The Urge insists it isn’t a game, and I agree. That honesty is one of its only redeeming qualities.

It’s a minimally interactive story about a serial killer who works at Walmart, sizing up customers as victims and then torturing them in a “container” (a shack?) in the woods. One day he encounters a woman who, to his surprise, he doesn’t want to kill. Instead, he falls in love with her. Everything’s awesome for about one page. Time elapses, he gets bored with the relationship, and he kills her cousin to spice things up. She gets suspicious, and in the end he must choose whether to kill her as well or to take his own life.

It has gory themes that some might find disturbing or unsettling, but I have a strong stomach, and anyway the torture is mostly only described in the form of instructional cards detached from the narrative. Still, I was groaning the whole time I played this, because it’s just so cheesy. Imagine one of the early seasons of Dexter if the main character were played by a melodramatic middle schooler, punctuating his stream-of-consciousness narration with cryptic attempts at poetry. THE URGE TO TORTURE ANOTHER GUEST GROWS STRONGER! O, EXISTENTIAL AGONY!
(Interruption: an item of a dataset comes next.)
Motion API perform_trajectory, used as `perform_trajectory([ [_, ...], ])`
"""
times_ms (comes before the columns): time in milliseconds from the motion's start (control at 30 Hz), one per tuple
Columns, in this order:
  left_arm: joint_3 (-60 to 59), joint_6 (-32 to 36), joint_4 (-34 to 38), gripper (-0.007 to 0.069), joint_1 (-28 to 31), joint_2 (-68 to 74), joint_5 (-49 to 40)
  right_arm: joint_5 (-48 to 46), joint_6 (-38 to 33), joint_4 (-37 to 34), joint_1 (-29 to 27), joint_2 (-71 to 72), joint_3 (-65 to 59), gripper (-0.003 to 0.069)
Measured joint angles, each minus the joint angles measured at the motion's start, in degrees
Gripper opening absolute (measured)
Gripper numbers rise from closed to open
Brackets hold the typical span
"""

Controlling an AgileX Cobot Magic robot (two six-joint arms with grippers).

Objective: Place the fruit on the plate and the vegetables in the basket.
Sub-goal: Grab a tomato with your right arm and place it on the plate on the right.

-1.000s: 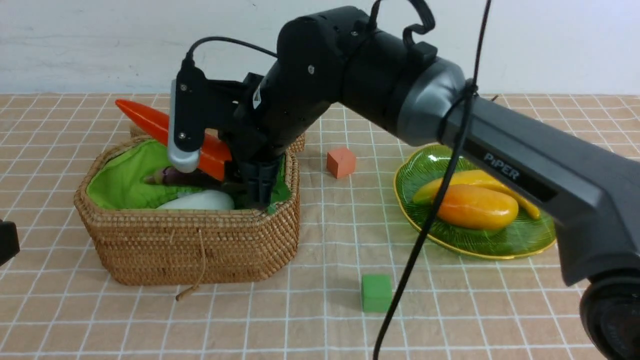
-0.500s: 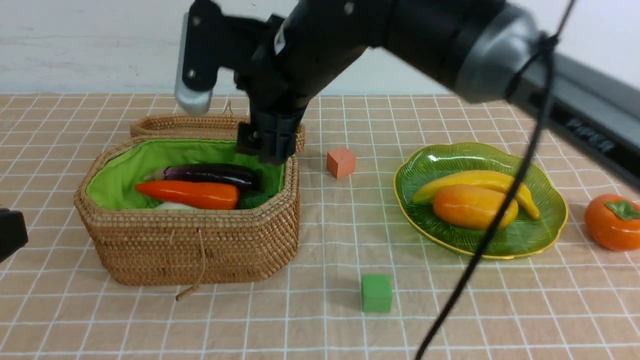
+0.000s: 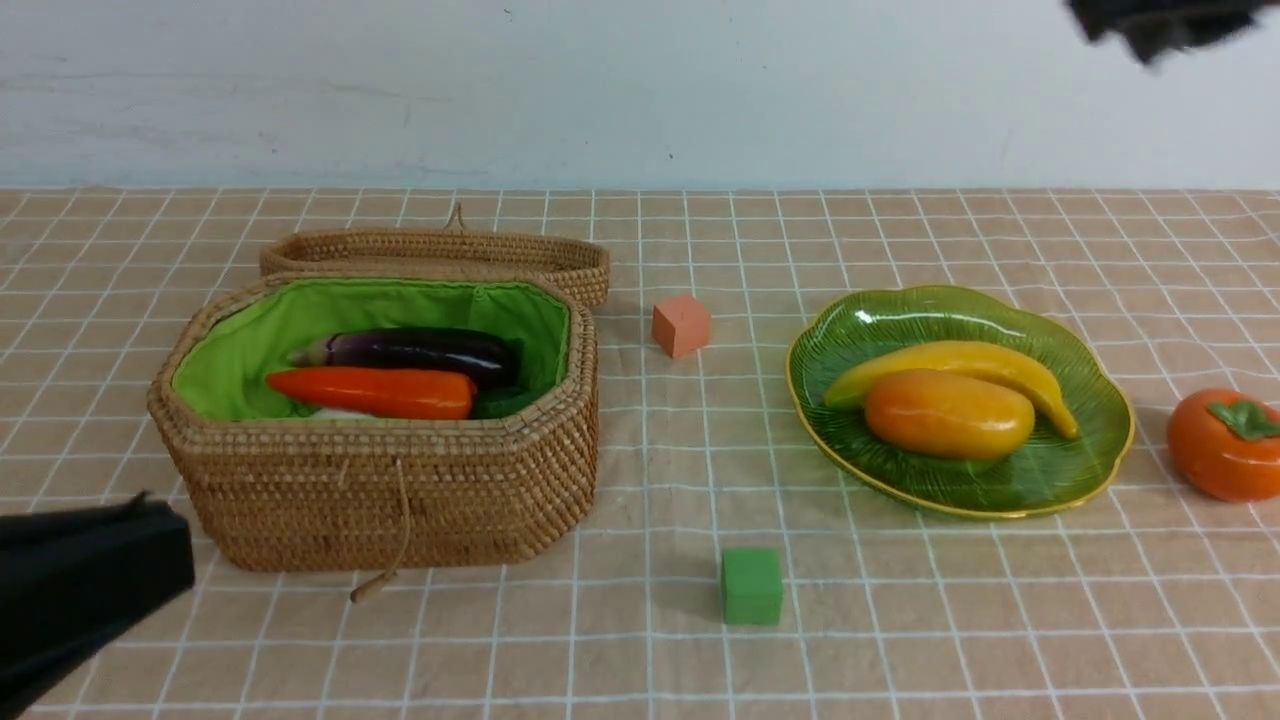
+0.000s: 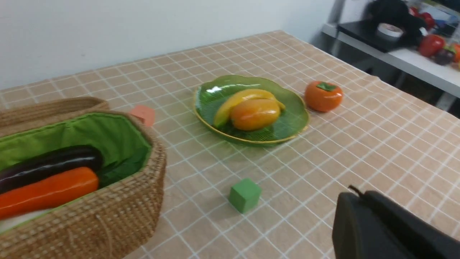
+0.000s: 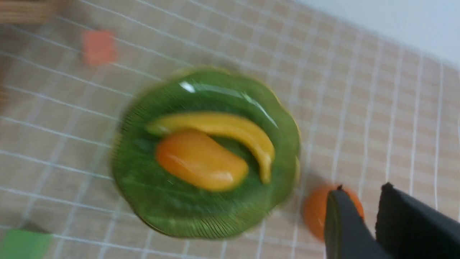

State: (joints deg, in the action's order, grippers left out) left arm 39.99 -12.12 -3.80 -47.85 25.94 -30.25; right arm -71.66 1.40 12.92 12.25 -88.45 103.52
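While the persimmon lies below the right jaws, they are parted (empty); the left jaws are clenched.

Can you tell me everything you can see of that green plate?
The plate is a wide, glossy green dish with ribbed lines like a leaf, a wavy outline and a thin yellow rim. It looks glazed or glassy; I can't tell which. It sits upright on the table, between the basket and the persimmon. The banana and mango rest on it.
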Motion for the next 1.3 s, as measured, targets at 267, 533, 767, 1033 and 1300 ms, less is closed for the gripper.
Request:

As a work of interactive fiction, it’s only slightly more deserving of that title than Moby-Dick. Twine can be used effectively, but this isn’t one of those times. The interactivity consists almost entirely of clicking the last line of text to read the next page; I think the only choice that had any impact on the story was the one at the end. There are occasional “dynamic” elements, like words popping into the middle of sentences, but most of them are simply delays before you can read a line or turn the page. At one point a conversation and its subtext (I guess?) were presented in corresponding halves of the page, with each conversation needing to be advanced separately; the lower one was identical to the upper one except for some substituted words, and it wasn’t clear how this was supposed to be experienced.

As a novella, it’s meandering and cliched and could’ve used an editor. It could’ve used a proofreader and typographer, too: it randomly mixes curly quotes and straight quotes, it uses All The Fonts, some lines break awkwardly when zoomed in, and the prose… well, English isn’t the author’s first language so I should be forgiving, but even an automated grammar checker would’ve helped a lot.

On the bright side, I got through it in an hour and felt no need to spend any more time on it.